• _What is required_
Restate all the lines below word for word, but omit the pictures.

• _Data excerpt_
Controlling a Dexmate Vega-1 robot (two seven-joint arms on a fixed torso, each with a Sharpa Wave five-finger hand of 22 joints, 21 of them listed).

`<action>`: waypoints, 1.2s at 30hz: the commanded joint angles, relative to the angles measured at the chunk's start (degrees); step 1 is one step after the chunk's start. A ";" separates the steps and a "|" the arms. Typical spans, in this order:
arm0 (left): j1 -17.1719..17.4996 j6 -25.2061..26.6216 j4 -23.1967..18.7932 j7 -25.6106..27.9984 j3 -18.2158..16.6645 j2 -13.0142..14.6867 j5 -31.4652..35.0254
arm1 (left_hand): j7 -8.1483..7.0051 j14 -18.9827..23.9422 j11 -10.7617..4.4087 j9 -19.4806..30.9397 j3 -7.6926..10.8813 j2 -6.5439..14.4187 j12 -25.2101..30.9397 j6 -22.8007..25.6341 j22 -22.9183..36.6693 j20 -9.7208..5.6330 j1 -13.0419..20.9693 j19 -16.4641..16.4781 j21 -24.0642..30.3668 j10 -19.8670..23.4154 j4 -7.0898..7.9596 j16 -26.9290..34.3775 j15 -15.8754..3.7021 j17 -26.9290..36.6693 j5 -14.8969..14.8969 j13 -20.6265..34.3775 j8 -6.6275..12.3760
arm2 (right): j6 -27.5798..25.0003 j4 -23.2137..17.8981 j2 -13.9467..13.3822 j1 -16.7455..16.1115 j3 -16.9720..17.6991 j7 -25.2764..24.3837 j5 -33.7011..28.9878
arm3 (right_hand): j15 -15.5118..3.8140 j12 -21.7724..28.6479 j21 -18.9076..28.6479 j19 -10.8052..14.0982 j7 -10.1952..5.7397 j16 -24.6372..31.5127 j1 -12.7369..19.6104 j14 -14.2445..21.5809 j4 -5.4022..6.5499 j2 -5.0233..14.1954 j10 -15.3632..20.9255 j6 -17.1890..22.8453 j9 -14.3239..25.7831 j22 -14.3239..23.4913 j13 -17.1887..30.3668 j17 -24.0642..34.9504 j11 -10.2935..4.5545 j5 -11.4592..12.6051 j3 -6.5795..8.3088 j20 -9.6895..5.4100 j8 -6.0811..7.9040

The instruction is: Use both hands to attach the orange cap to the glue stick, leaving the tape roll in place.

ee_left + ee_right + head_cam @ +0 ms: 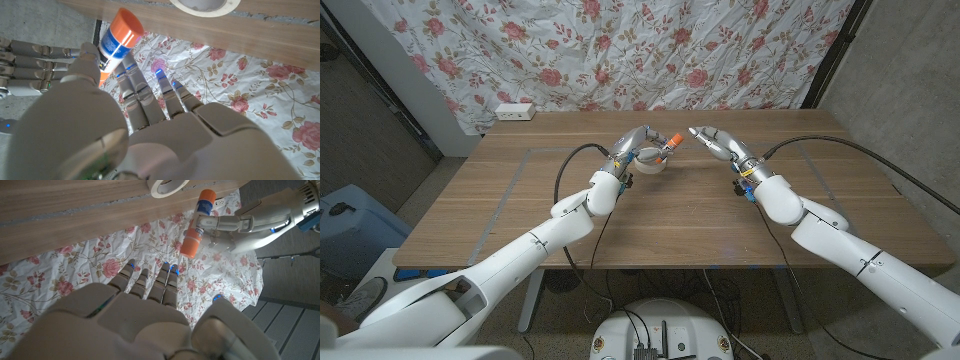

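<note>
My left hand [636,143] holds the glue stick [667,146] raised just above the table, pinched at its blue and white label [114,46]. The orange cap [190,242] sits on the end that points toward my right hand [716,141]. That hand hovers a short way from the cap with its fingers [35,64] stretched out and nothing in them. The white tape roll [650,161] lies on the table under the stick; the tape roll [167,186] also appears in the right wrist view.
A white power strip [515,111] lies at the table's far left edge. A floral curtain [620,45] hangs behind the wooden table [650,220]. A blue bin [345,235] stands on the floor to the left.
</note>
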 commanded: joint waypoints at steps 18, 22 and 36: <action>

• _Task output_
Controlling a Dexmate Vega-1 robot (two seven-joint arms on a fixed torso, each with a Sharpa Wave five-finger hand of 22 joints, 21 of them listed).

`<action>`: waypoints, 1.2s at 30hz: the commanded joint angles, relative to the angles measured at the chunk's start (degrees); step 1 is one step after the chunk's start. A ";" separates the steps and a "|" the arms. Typical spans, in this order:
arm0 (left): j1 -17.1719..17.4996 j6 -25.2061..26.6216 j4 -23.1967..18.7932 j7 -25.6106..27.9984 j3 -18.2158..16.6645 j2 -13.0142..14.6867 j5 -31.4652..35.0254
arm1 (left_hand): j7 -8.1483..7.0051 j14 -18.9827..23.9422 j11 -10.7617..4.4087 j9 -19.4806..30.9397 j3 -7.6926..10.8813 j2 -6.5439..14.4187 j12 -25.2101..30.9397 j6 -22.8007..25.6341 j22 -22.9183..36.6693 j20 -9.7208..5.6330 j1 -13.0419..20.9693 j19 -16.4641..16.4781 j21 -24.0642..30.3668 j10 -19.8670..23.4154 j4 -7.0898..7.9596 j16 -26.9290..34.3775 j15 -15.8754..3.7021 j17 -26.9290..36.6693 j5 -14.8969..14.8969 j13 -20.6265..34.3775 j8 -6.6275..12.3760
arm2 (right): j6 -27.5798..25.0003 j4 -23.2137..17.8981 j2 -13.9467..13.3822 j1 -16.7455..16.1115 j3 -16.9720..17.6991 j7 -25.2764..24.3837 j5 -33.7011..28.9878
arm3 (right_hand): j15 -15.5118..3.8140 j12 -21.7724..28.6479 j21 -18.9076..28.6479 j19 -10.8052..14.0982 j7 -10.1952..5.7397 j16 -24.6372..31.5127 j1 -12.7369..19.6104 j14 -14.2445..21.5809 j4 -5.4022..6.5499 j2 -5.0233..14.1954 j10 -15.3632..20.9255 j6 -17.1890..22.8453 j9 -14.3239..25.7831 j22 -14.3239..23.4913 j13 -17.1887..30.3668 j17 -24.0642..34.9504 j11 -10.2935..4.5545 j5 -11.4592..12.6051 j3 -6.5795..8.3088 j20 -9.6895..5.4100 j8 -6.0811..7.9040

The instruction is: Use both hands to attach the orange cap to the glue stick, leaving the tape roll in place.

ee_left + ee_right + head_cam @ +0 ms: 

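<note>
My left hand [636,143] holds the glue stick [667,146] raised just above the table, pinched at its blue and white label [114,46]. The orange cap [190,242] sits on the end that points toward my right hand [716,141]. That hand hovers a short way from the cap with its fingers [35,64] stretched out and nothing in them. The white tape roll [650,161] lies on the table under the stick; the tape roll [167,186] also appears in the right wrist view.
A white power strip [515,111] lies at the table's far left edge. A floral curtain [620,45] hangs behind the wooden table [650,220]. A blue bin [345,235] stands on the floor to the left.
</note>
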 commanded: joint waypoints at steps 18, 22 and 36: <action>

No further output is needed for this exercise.